◆ Work required
For this exercise, copy the data exactly and omit any images.

:: Data for analysis ::

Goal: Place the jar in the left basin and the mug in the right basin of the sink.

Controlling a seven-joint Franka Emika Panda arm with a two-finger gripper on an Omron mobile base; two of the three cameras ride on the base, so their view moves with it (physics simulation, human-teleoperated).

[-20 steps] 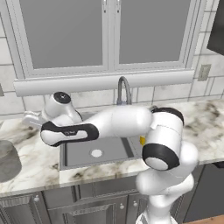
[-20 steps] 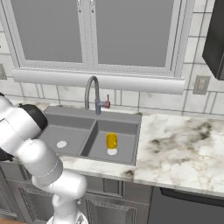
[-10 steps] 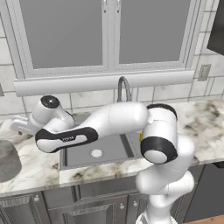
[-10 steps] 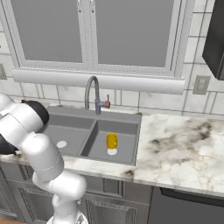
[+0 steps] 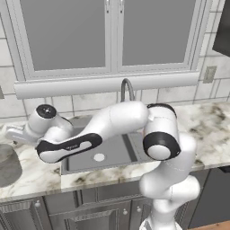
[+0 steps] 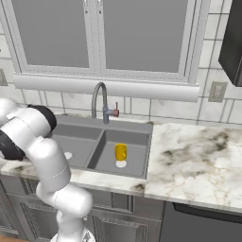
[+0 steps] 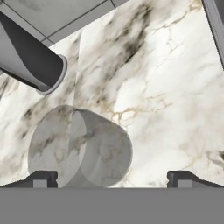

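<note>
Jar [image 7: 78, 146] on marble counter [image 7: 162, 96]

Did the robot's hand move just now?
Yes. In the left base view the gripper has swung left, away from the faucet and toward the jar.

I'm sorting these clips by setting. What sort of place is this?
A rendered home kitchen, most likely. A dark double-basin sink with a gooseneck faucet sits in a marble countertop under a window, with cabinets below. A yellow mug stands in the right basin.
</note>
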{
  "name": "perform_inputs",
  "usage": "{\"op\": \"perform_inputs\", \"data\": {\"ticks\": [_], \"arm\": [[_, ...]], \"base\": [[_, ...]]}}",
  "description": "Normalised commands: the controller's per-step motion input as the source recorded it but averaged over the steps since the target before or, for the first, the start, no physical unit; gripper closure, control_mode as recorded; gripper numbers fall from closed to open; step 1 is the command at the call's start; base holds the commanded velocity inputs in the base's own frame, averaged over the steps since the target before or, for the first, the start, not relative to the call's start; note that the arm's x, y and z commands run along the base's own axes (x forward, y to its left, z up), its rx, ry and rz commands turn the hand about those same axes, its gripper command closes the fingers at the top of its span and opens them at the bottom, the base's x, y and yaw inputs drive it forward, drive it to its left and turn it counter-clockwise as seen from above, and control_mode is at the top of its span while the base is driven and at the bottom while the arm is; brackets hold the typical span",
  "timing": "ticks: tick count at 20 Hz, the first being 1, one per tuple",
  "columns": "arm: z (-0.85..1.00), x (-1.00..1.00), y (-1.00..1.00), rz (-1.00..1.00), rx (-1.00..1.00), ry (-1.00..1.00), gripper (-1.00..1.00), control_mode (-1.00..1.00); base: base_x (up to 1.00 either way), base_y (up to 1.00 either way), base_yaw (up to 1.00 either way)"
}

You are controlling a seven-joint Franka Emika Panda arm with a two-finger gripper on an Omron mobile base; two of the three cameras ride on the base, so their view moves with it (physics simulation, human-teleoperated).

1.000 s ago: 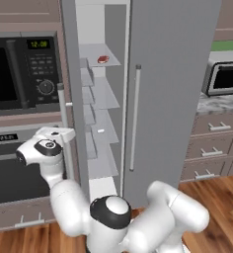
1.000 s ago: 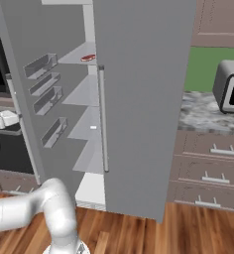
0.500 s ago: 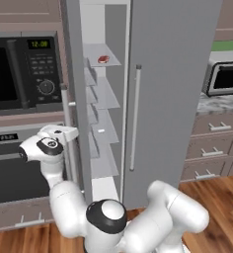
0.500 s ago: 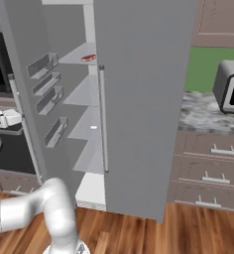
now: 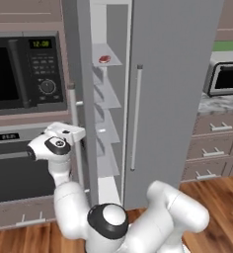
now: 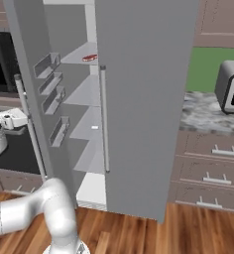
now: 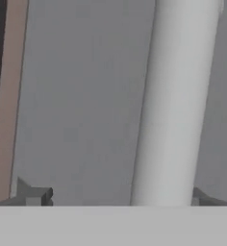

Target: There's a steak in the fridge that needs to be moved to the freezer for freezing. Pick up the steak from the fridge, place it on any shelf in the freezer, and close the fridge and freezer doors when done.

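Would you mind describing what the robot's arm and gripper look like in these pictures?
The arm is glossy white, built of rounded, bulbous links with dark round caps at the joints. The gripper sits on a white blocky hand and has two small dark grey finger tips. No cables or markings are visible.

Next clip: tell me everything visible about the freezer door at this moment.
The freezer door is a tall, flat grey panel standing open, swung out to the left in front of the black wall oven. Its inner face carries several small clear bins. A vertical silver bar handle runs along its outer edge. The open gripper sits close up against that handle, fingertips either side; contact can't be confirmed.
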Motion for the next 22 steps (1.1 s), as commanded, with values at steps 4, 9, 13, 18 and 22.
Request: {"op": "perform_inputs", "data": {"ticks": [4, 9, 13, 18, 22], "arm": [[0.0, 0.21, -0.95, -0.02, 0.03, -0.03, -1.0, -1.0], [0.0, 0.56, -0.73, -0.04, 0.0, 0.02, -1.0, -1.0], [0.0, 0.64, -0.73, -0.02, 0.0, 0.1, -1.0, -1.0], [0.0, 0.7, -0.49, 0.0, 0.0, 0.05, -1.0, -1.0], [0.0, 0.54, -0.43, 0.04, 0.04, 0.0, -1.0, -1.0]], "base": [[0.0, 0.0, 0.0], [0.0, 0.0, 0.0], [0.0, 0.0, 0.0], [0.0, 0.0, 0.0], [0.0, 0.0, 0.0]]}}
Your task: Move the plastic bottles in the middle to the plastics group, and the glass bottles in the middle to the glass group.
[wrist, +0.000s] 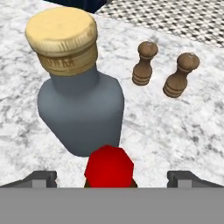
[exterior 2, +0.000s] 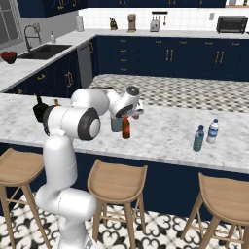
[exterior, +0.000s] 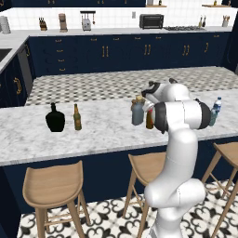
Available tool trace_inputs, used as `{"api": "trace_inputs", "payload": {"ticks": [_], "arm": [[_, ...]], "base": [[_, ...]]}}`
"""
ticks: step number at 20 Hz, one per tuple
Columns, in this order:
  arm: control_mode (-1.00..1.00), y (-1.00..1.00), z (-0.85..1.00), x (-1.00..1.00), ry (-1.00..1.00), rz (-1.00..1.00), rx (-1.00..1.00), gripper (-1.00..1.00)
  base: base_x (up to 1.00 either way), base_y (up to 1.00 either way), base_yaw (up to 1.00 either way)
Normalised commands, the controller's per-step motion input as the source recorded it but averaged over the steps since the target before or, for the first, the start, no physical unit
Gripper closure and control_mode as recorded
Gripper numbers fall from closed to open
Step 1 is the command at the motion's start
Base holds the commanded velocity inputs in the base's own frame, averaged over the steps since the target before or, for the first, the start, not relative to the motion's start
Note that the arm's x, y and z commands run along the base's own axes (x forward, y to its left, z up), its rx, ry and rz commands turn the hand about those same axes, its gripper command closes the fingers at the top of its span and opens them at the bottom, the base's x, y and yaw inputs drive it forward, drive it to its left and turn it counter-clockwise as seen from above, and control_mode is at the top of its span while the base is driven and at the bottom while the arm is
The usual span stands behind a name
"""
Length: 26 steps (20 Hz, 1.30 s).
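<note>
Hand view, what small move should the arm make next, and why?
Probably straight down: the open fingers stand either side of the small red-brown bottle, its red top centred between them and not yet gripped. The grey bottle stands close behind, so keep it vertical.

Red-brown bottle [wrist: 109,168] body below frame edge

**Bottles on the marble counter**

A wide grey bottle [wrist: 81,113] with a tan cap is stood upright; a slim red-brown bottle [exterior 2: 126,128] is set just beside it, at 5 o'clock. A blue bottle [exterior 2: 198,139] is stood beside the clear water bottle [exterior 2: 212,131].
</note>
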Motion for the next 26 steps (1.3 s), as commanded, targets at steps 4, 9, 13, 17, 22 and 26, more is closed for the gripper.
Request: {"api": "trace_inputs", "payload": {"ticks": [4, 9, 13, 17, 22, 26], "arm": [[-1.00, 0.00, -0.18, 0.00, 0.00, 0.03, 0.07, -1.00], [-1.00, 0.00, -0.12, 0.00, 0.00, 0.02, 0.04, 1.00], [-1.00, 0.00, -0.01, 0.00, 0.00, 0.00, 0.00, 1.00], [-1.00, 0.00, 0.00, -0.01, 0.00, 0.00, 0.00, 1.00], [-1.00, 0.00, 0.06, -0.43, -0.05, 0.00, 0.00, 1.00], [-1.00, 0.09, 0.19, -0.84, -0.13, 0.00, 0.00, 1.00]], "base": [[0.00, 0.00, 0.00], [0.00, 0.00, 0.00], [0.00, 0.00, 0.00], [0.00, 0.00, 0.00], [0.00, 0.00, 0.00], [0.00, 0.00, 0.00]]}}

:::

◆ Solution for this problem
Goal: Place the jar in the left basin and the mug in the right basin of the sink.

Controlling a seven-joint Franka Emika Panda arm with a two-finger gripper on an Omron mobile base; two of the three cameras ride on the base, so their view moves with it (physics simulation, human-teleoperated).

[-20 steps] 
[-20 steps] 
[-10 steps] 
[-10 steps] 
[+0 steps] 
[+0 steps] 
[+0 steps] 

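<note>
Jar [image 7: 78, 146] on marble counter [image 7: 162, 96]

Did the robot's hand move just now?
Yes. In the left base view the gripper has swung left, away from the faucet and toward the jar.

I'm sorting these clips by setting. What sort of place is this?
A rendered home kitchen, most likely. A dark double-basin sink with a gooseneck faucet sits in a marble countertop under a window, with cabinets below. A yellow mug stands in the right basin.
</note>
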{
  "name": "perform_inputs",
  "usage": "{\"op\": \"perform_inputs\", \"data\": {\"ticks\": [_], \"arm\": [[_, ...]], \"base\": [[_, ...]]}}",
  "description": "Normalised commands: the controller's per-step motion input as the source recorded it but averaged over the steps since the target before or, for the first, the start, no physical unit; gripper closure, control_mode as recorded; gripper numbers fall from closed to open; step 1 is the command at the call's start; base holds the commanded velocity inputs in the base's own frame, averaged over the steps since the target before or, for the first, the start, not relative to the call's start; note that the arm's x, y and z commands run along the base's own axes (x forward, y to its left, z up), its rx, ry and rz commands turn the hand about those same axes, its gripper command closes the fingers at the top of its span and opens them at the bottom, the base's x, y and yaw inputs drive it forward, drive it to its left and turn it counter-clockwise as seen from above, and control_mode is at the top of its span while the base is driven and at the bottom while the arm is; brackets hold the typical span",
  "timing": "ticks: tick count at 20 Hz, the first being 1, one per tuple",
  "columns": "arm: z (-0.85..1.00), x (-1.00..1.00), y (-1.00..1.00), rz (-1.00..1.00), rx (-1.00..1.00), ry (-1.00..1.00), gripper (-1.00..1.00), control_mode (-1.00..1.00); base: base_x (up to 1.00 either way), base_y (up to 1.00 either way), base_yaw (up to 1.00 either way)"
}

You are controlling a seven-joint Franka Emika Panda arm with a two-finger gripper on an Omron mobile base; two of the three cameras ride on the base, so their view moves with it (physics simulation, human-teleoperated).

1.000 s ago: 
1.000 s ago: 
0.500 s ago: 
0.500 s ago: 
now: 
now: 
now: 

Target: There's a steak in the fridge that needs to be moved to the freezer for freezing. Pick up the steak from the fridge, place it on any shelf in the freezer, and close the fridge and freezer doors when done.

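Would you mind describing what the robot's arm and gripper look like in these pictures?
The arm is glossy white, built of rounded, bulbous links with dark round caps at the joints. The gripper sits on a white blocky hand and has two small dark grey finger tips. No cables or markings are visible.

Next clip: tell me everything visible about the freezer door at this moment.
The freezer door is a tall, flat grey panel standing open, swung out to the left in front of the black wall oven. Its inner face carries several small clear bins. A vertical silver bar handle runs along its outer edge. The open gripper sits close up against that handle, fingertips either side; contact can't be confirmed.
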Motion for the next 22 steps (1.1 s), as commanded, with values at steps 4, 9, 13, 18 and 22.
Request: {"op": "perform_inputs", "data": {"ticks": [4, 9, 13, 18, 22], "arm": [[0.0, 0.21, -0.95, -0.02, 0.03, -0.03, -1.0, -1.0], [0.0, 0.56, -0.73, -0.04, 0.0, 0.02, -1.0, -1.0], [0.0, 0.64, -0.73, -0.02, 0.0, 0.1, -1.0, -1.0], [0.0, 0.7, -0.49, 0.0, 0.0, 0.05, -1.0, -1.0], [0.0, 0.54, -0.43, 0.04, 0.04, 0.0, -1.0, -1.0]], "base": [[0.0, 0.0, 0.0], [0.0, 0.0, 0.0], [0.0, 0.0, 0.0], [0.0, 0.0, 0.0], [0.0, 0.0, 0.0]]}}
Your task: Move the plastic bottles in the middle to the plastics group, and the glass bottles in the middle to the glass group.
[wrist, +0.000s] 
[exterior 2, +0.000s] 
[exterior, +0.000s] 
Available tool trace_inputs, used as `{"api": "trace_inputs", "payload": {"ticks": [_], "arm": [[_, ...]], "base": [[_, ...]]}}`
"""
ticks: step number at 20 Hz, one per tuple
Columns, in this order:
  arm: control_mode (-1.00..1.00), y (-1.00..1.00), z (-0.85..1.00), x (-1.00..1.00), ry (-1.00..1.00), rz (-1.00..1.00), rx (-1.00..1.00), gripper (-1.00..1.00)
  base: base_x (up to 1.00 either way), base_y (up to 1.00 either way), base_yaw (up to 1.00 either way)
Normalised commands, the controller's per-step motion input as the source recorded it but averaged over the steps since the target before or, for the first, the start, no physical unit
Gripper closure and control_mode as recorded
Gripper numbers fall from closed to open
Step 1 is the command at the motion's start
Base holds the commanded velocity inputs in the base's own frame, averaged over the steps since the target before or, for the first, the start, not relative to the motion's start
Note that the arm's x, y and z commands run along the base's own axes (x forward, y to its left, z up), its rx, ry and rz commands turn the hand about those same axes, its gripper command closes the fingers at the top of its span and opens them at the bottom, the base's x, y and yaw inputs drive it forward, drive it to its left and turn it counter-clockwise as seen from above, and control_mode is at the top of its span while the base is driven and at the bottom while the arm is
The usual span stands behind a name
"""
Length: 26 steps (20 Hz, 1.30 s).
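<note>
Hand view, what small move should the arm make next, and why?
Probably straight down: the open fingers stand either side of the small red-brown bottle, its red top centred between them and not yet gripped. The grey bottle stands close behind, so keep it vertical.

Red-brown bottle [wrist: 109,168] body below frame edge

**Bottles on the marble counter**

A wide grey bottle [wrist: 81,113] with a tan cap is stood upright; a slim red-brown bottle [exterior 2: 126,128] is set just beside it, at 5 o'clock. A blue bottle [exterior 2: 198,139] is stood beside the clear water bottle [exterior 2: 212,131].
</note>
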Motion for the next 26 steps (1.3 s), as commanded, targets at steps 4, 9, 13, 17, 22 and 26, more is closed for the gripper.
Request: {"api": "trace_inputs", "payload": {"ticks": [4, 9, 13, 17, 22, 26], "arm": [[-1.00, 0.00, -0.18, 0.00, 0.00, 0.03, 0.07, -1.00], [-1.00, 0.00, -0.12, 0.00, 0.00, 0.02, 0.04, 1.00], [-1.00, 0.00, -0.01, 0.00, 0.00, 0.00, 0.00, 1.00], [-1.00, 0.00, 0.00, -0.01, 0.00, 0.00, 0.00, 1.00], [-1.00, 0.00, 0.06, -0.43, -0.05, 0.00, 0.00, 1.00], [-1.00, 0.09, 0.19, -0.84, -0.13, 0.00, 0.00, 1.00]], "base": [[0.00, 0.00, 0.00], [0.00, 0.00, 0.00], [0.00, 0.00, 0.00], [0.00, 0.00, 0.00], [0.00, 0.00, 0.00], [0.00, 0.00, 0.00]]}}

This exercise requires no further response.